▶ _What to produce_:
Type out the complete listing below word for word, without its pictures.

[[ Raw data, beginning ]]

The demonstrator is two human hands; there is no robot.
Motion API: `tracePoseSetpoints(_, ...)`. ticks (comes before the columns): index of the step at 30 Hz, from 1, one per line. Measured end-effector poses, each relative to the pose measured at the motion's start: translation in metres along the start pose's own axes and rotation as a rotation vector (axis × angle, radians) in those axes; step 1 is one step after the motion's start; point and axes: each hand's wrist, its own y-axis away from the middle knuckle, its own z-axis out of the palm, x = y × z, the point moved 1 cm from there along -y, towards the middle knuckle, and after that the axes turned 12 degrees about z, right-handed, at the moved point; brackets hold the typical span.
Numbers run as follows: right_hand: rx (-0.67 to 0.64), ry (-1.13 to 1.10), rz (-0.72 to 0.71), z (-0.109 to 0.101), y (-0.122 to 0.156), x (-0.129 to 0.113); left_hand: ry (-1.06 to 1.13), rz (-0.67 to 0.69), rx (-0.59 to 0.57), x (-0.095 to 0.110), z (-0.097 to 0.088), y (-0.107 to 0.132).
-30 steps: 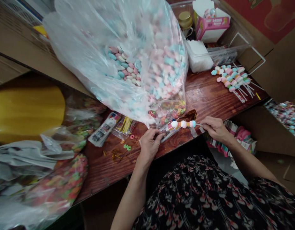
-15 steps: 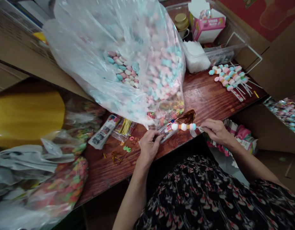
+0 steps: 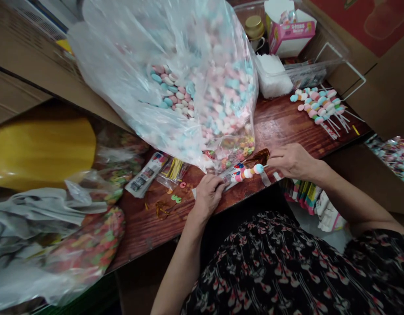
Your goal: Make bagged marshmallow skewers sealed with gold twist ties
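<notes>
A candy skewer (image 3: pixel 249 172) of pastel pieces is held low over the near edge of the wooden table (image 3: pixel 280 127), tilted down to the left. Its stick end is pinched in the closed fingertips of the right hand (image 3: pixel 289 160), a grip that lets the skewer be steered by its bare end without the sweets being touched. The skewer's left end is seen lying in the mouth of a printed clear sleeve (image 3: pixel 231 178). That sleeve is pressed down and gripped at its left end by the curled fingers of the left hand (image 3: pixel 208 195), apparently so that it is kept flat and steady.

An amber cellophane scrap (image 3: pixel 260 156) is seen just beyond the skewer. A large clear bag of pastel candies (image 3: pixel 195 87) is slumped on the table's far side, within easy reach. To the far right, 1 pile of finished skewers (image 3: pixel 316 105) is laid with sticks pointing right. Spare sleeves (image 3: pixel 145 176) and gold ties (image 3: pixel 174 169) are placed left of the hands.
</notes>
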Motion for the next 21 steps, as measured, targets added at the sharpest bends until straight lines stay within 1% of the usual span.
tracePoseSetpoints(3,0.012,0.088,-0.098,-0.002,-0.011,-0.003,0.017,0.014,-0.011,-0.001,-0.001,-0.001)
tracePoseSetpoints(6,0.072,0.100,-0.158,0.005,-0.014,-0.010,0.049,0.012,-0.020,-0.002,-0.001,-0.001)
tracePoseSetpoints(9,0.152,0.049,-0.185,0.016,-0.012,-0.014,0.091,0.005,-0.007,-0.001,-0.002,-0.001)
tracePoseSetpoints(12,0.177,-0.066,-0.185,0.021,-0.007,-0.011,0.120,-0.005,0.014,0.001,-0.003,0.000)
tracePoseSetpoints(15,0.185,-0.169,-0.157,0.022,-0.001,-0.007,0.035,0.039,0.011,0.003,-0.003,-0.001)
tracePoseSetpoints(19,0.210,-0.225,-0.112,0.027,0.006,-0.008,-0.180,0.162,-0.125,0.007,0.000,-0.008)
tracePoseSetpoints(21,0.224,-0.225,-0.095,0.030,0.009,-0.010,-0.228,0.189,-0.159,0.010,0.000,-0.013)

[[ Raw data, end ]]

▶ _Result_:
The demonstrator is two human hands; there is no robot.
Motion API: `tracePoseSetpoints(_, ...)`. ticks (comes before the columns): index of the step at 30 Hz, from 1, one per line. Measured end-effector poses, each relative to the pose measured at the motion's start: translation in metres along the start pose's own axes and rotation as a rotation vector (axis × angle, radians) in those axes; step 1 is one step after the motion's start; point and axes: each hand's wrist, its own y-axis away from the middle knuckle, its own z-axis out of the palm, x = y × z, the point moved 1 cm from there along -y, towards the middle knuckle, and after that the axes turned 12 degrees about z, right-handed, at the moved point; brackets hold the typical span.
Numbers run as follows: right_hand: rx (-0.67 to 0.64), ry (-1.13 to 1.10), rz (-0.72 to 0.71), z (-0.109 to 0.101), y (-0.122 to 0.156), x (-0.129 to 0.113); left_hand: ry (-1.06 to 1.13), rz (-0.67 to 0.69), rx (-0.59 to 0.57), x (-0.095 to 0.110), z (-0.097 to 0.088), y (-0.107 to 0.132).
-30 steps: 
-15 steps: 
+0 steps: 
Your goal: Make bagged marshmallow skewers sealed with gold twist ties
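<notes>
A candy skewer (image 3: pixel 249 172) of pastel pieces is held low over the near edge of the wooden table (image 3: pixel 280 127), tilted down to the left. Its stick end is pinched in the closed fingertips of the right hand (image 3: pixel 289 160), a grip that lets the skewer be steered by its bare end without the sweets being touched. The skewer's left end is seen lying in the mouth of a printed clear sleeve (image 3: pixel 231 178). That sleeve is pressed down and gripped at its left end by the curled fingers of the left hand (image 3: pixel 208 195), apparently so that it is kept flat and steady.

An amber cellophane scrap (image 3: pixel 260 156) is seen just beyond the skewer. A large clear bag of pastel candies (image 3: pixel 195 87) is slumped on the table's far side, within easy reach. To the far right, 1 pile of finished skewers (image 3: pixel 316 105) is laid with sticks pointing right. Spare sleeves (image 3: pixel 145 176) and gold ties (image 3: pixel 174 169) are placed left of the hands.
</notes>
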Motion for the next 21 steps, as measured, targets added at the sharpest bends until straight lines stay within 1% of the usual span.
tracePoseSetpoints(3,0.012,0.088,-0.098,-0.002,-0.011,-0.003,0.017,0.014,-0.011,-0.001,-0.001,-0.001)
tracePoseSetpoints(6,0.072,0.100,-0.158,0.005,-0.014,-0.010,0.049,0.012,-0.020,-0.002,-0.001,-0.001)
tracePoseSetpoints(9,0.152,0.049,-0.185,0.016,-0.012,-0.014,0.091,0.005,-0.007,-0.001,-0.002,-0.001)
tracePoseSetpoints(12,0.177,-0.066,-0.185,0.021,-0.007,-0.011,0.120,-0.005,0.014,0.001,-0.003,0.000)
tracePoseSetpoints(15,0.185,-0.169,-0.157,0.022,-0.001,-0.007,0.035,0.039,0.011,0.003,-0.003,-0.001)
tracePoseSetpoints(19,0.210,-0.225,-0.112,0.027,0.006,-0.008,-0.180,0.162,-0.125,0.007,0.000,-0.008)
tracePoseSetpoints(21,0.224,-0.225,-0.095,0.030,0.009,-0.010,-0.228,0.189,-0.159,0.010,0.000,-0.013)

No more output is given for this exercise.